What is being asked »
Print the data exactly. Omit the pictures.

Collected data

--*--

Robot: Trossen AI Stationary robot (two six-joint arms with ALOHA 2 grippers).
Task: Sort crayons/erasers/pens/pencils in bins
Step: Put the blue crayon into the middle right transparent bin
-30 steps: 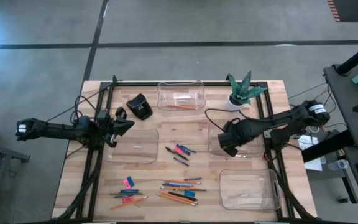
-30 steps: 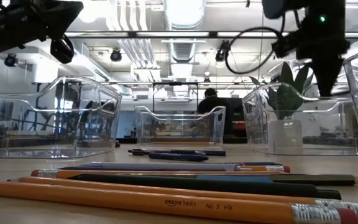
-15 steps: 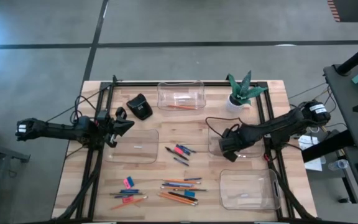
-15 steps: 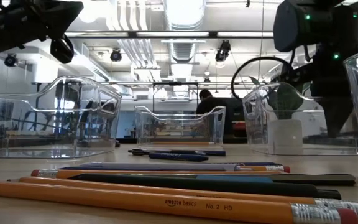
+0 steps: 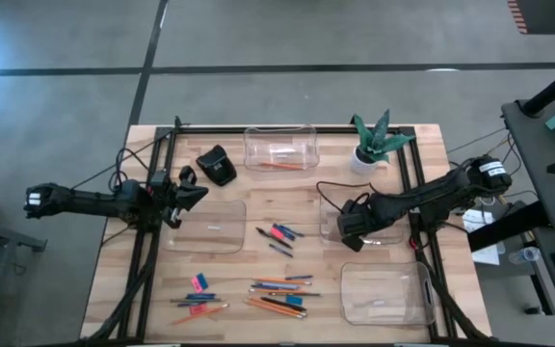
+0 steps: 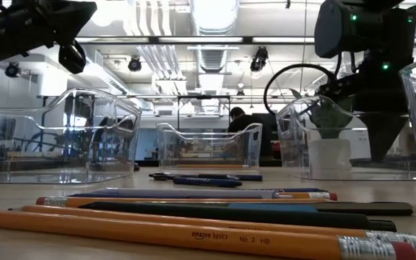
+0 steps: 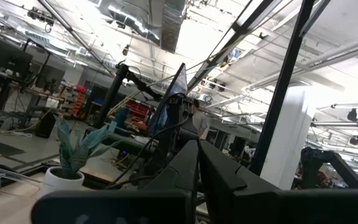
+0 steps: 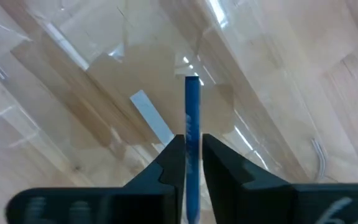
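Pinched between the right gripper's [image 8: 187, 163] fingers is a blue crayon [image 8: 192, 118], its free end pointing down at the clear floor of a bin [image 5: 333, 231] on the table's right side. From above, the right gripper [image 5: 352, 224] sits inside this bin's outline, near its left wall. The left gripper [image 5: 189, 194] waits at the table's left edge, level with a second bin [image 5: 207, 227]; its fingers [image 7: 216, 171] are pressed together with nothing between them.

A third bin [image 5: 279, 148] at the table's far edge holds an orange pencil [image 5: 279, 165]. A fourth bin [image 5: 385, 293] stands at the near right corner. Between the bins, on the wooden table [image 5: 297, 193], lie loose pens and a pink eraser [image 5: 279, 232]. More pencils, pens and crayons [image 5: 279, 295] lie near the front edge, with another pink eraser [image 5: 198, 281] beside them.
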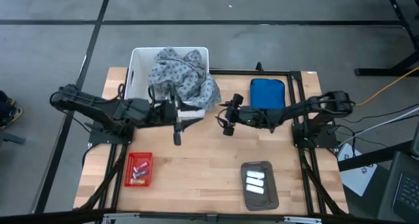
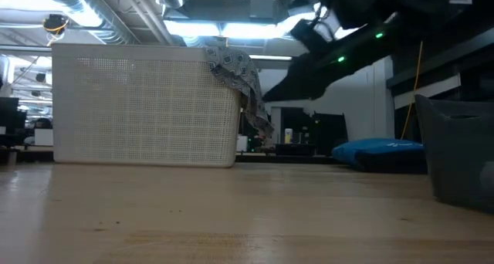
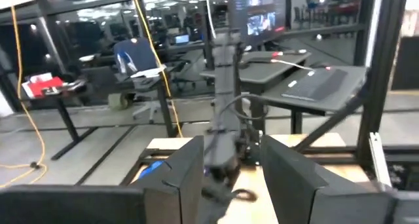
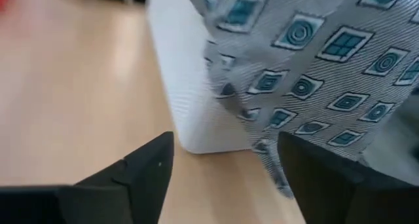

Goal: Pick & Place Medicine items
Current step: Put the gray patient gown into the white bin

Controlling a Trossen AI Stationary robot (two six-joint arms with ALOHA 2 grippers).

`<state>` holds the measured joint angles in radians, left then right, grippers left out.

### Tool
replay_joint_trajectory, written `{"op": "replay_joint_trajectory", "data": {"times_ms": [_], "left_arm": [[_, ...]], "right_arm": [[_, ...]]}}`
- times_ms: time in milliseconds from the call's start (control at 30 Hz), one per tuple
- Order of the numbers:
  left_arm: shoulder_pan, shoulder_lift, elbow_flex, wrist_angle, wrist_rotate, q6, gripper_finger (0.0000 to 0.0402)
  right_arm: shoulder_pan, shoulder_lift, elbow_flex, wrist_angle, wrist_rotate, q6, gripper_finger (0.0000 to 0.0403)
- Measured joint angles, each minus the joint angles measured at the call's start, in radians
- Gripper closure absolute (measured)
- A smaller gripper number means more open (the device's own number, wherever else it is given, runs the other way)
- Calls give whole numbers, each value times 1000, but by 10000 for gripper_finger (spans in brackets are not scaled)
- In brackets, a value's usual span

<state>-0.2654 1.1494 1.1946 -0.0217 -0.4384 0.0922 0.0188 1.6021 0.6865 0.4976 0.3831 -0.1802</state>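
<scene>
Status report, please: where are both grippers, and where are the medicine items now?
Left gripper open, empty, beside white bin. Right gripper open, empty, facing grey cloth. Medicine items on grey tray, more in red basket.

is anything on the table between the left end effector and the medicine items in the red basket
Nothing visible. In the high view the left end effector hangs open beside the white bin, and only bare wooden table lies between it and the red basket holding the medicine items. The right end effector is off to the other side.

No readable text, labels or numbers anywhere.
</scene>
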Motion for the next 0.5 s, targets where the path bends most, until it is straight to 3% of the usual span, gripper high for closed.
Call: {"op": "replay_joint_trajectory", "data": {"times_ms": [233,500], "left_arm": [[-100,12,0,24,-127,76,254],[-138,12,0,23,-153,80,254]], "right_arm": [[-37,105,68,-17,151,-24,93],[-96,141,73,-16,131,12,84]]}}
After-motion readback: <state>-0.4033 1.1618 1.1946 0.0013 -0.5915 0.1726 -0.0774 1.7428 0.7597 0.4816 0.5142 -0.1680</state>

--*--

Response to the exercise »
Robot: Trossen AI Stationary robot (two six-joint arms with ALOHA 2 grippers).
Task: Sort crayons/erasers/pens/pencils in bins
Step: Put the blue crayon into the middle right transparent bin
-30 steps: 
-30 steps: 
-15 steps: 
-15 steps: 
+0 steps: 
+0 steps: 
+0 steps: 
+0 steps: 
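Pinched between the right gripper's [image 8: 187, 163] fingers is a blue crayon [image 8: 192, 118], its free end pointing down at the clear floor of a bin [image 5: 333, 231] on the table's right side. From above, the right gripper [image 5: 352, 224] sits inside this bin's outline, near its left wall. The left gripper [image 5: 189, 194] waits at the table's left edge, level with a second bin [image 5: 207, 227]; its fingers [image 7: 216, 171] are pressed together with nothing between them.

A third bin [image 5: 279, 148] at the table's far edge holds an orange pencil [image 5: 279, 165]. A fourth bin [image 5: 385, 293] stands at the near right corner. Between the bins, on the wooden table [image 5: 297, 193], lie loose pens and a pink eraser [image 5: 279, 232]. More pencils, pens and crayons [image 5: 279, 295] lie near the front edge, with another pink eraser [image 5: 198, 281] beside them.
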
Goal: Pick & Place Medicine items
Current step: Put the gray patient gown into the white bin

Controlling a Trossen AI Stationary robot (two six-joint arms with ALOHA 2 grippers).

`<state>` holds the measured joint angles in radians, left then right, grippers left out.

### Tool
replay_joint_trajectory, written `{"op": "replay_joint_trajectory", "data": {"times_ms": [_], "left_arm": [[_, ...]], "right_arm": [[_, ...]]}}`
- times_ms: time in milliseconds from the call's start (control at 30 Hz), one per tuple
- Order of the numbers:
  left_arm: shoulder_pan, shoulder_lift, elbow_flex, wrist_angle, wrist_rotate, q6, gripper_finger (0.0000 to 0.0402)
  right_arm: shoulder_pan, shoulder_lift, elbow_flex, wrist_angle, wrist_rotate, q6, gripper_finger (0.0000 to 0.0403)
- Measured joint angles, each minus the joint angles measured at the call's start, in radians
- Gripper closure absolute (measured)
- A smaller gripper number means more open (the device's own number, wherever else it is given, runs the other way)
- Calls give whole numbers, each value times 1000, but by 10000 for gripper_finger (spans in brackets are not scaled)
- In brackets, a value's usual span

<state>-0.2654 1.1494 1.1946 -0.0217 -0.4384 0.0922 0.0188 1.6021 0.6865 0.4976 0.3831 -0.1802</state>
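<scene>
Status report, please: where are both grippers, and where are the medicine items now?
Left gripper open, empty, beside white bin. Right gripper open, empty, facing grey cloth. Medicine items on grey tray, more in red basket.

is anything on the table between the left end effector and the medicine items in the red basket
Nothing visible. In the high view the left end effector hangs open beside the white bin, and only bare wooden table lies between it and the red basket holding the medicine items. The right end effector is off to the other side.

No readable text, labels or numbers anywhere.
</scene>
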Motion for the next 0.5 s, targets where the path bends most, until it is straight to 3% of the usual span, gripper high for closed.
Call: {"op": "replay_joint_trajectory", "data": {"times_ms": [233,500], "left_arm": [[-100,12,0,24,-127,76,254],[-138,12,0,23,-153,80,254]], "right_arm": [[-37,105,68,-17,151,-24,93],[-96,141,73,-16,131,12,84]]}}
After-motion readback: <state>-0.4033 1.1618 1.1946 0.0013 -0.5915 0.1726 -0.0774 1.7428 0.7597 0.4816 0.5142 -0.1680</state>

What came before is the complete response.